"""GPU cluster state machine implementation."""

from __future__ import annotations

from dataclasses import dataclass
from random import Random
from typing import Any, Literal

from app.config import DESTRUCTIVE_ACTIONS, BASELINE_THROUGHPUT, NUM_NODES, ScenarioConfig
from app.models import SREAction


@dataclass
class TrainingState:
    """Mutable training metrics for the cluster."""

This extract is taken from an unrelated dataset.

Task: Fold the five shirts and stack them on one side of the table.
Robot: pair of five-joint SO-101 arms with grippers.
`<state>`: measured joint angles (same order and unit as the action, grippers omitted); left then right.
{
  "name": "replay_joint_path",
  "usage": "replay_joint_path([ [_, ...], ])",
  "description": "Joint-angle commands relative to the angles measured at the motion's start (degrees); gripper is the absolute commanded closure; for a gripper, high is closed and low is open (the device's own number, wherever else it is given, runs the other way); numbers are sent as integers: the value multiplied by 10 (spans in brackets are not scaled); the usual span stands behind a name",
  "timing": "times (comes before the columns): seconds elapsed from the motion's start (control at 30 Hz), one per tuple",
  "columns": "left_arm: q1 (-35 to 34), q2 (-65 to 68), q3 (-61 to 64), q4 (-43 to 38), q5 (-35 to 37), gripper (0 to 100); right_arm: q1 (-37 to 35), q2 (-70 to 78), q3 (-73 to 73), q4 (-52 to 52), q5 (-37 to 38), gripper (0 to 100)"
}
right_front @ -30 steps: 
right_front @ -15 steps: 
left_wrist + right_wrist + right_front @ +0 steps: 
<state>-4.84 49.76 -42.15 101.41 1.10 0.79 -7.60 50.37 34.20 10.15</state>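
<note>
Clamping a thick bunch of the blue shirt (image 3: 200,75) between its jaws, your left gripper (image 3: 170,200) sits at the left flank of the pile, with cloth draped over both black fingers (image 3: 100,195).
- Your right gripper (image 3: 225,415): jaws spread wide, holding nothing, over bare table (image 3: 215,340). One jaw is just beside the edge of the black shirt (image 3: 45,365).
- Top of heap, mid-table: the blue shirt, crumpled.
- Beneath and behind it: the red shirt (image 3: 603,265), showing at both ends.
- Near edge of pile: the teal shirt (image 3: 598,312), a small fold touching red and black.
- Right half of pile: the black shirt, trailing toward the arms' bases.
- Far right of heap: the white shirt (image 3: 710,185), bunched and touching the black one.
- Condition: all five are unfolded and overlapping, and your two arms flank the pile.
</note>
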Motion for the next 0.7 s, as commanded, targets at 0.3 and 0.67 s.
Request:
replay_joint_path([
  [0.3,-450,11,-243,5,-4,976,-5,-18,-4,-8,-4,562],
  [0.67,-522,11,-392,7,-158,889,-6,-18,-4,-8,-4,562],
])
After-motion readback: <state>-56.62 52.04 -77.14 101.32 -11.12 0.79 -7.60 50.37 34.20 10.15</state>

    throughput_tokens_per_sec: float
    target_throughput: float
    stalled_steps: int
    current_step: int
    job_status: Literal["running", "stalled", "failed", "recovered"]


@dataclass
class NodeSnapshot:
    """Internal node state for simulation."""

    node_id: int
    gpu_memory_used_mb: float
    gpu_utilization_pct: float
    health_status: Literal["healthy", "degraded", "failed"]
    xid_errors: list[Literal[79, 48, 31, 74]]


@dataclass
class FailureSignal:
    """Represents an injected failure condition."""

    node_id: int | None
    severity: Literal["minor", "major", "critical"]
    cause: str


@dataclass
class ActionResult:
    """Outcome metadata for an SRE action."""

    success: bool
    is_destructive: bool
    action_output: dict[str, Any]


class ClusterStateMachine:
    """State machine that simulates a distributed GPU cluster."""

    def __init__(self, scenario: ScenarioConfig, seed: int) -> None:
        """Initialize the cluster with a scenario configuration."""
        self._scenario = scenario
        self._seed = seed
        self._random = Random(seed)
        self.patch_stage: int = 0
        self.divergent_rank_id: int | None = None
        self.nodes: list[NodeSnapshot] = self._initialize_nodes()
        self.training = self._initialize_training()

    def reset(self, scenario: ScenarioConfig, seed: int) -> None:
        """Reset cluster state with a new scenario and seed."""
        self._scenario = scenario
        self._seed = seed
        self._random = Random(seed)
        self.patch_stage = 0
        self.divergent_rank_id = None
        self.nodes = self._initialize_nodes()
        self.training = self._initialize_training()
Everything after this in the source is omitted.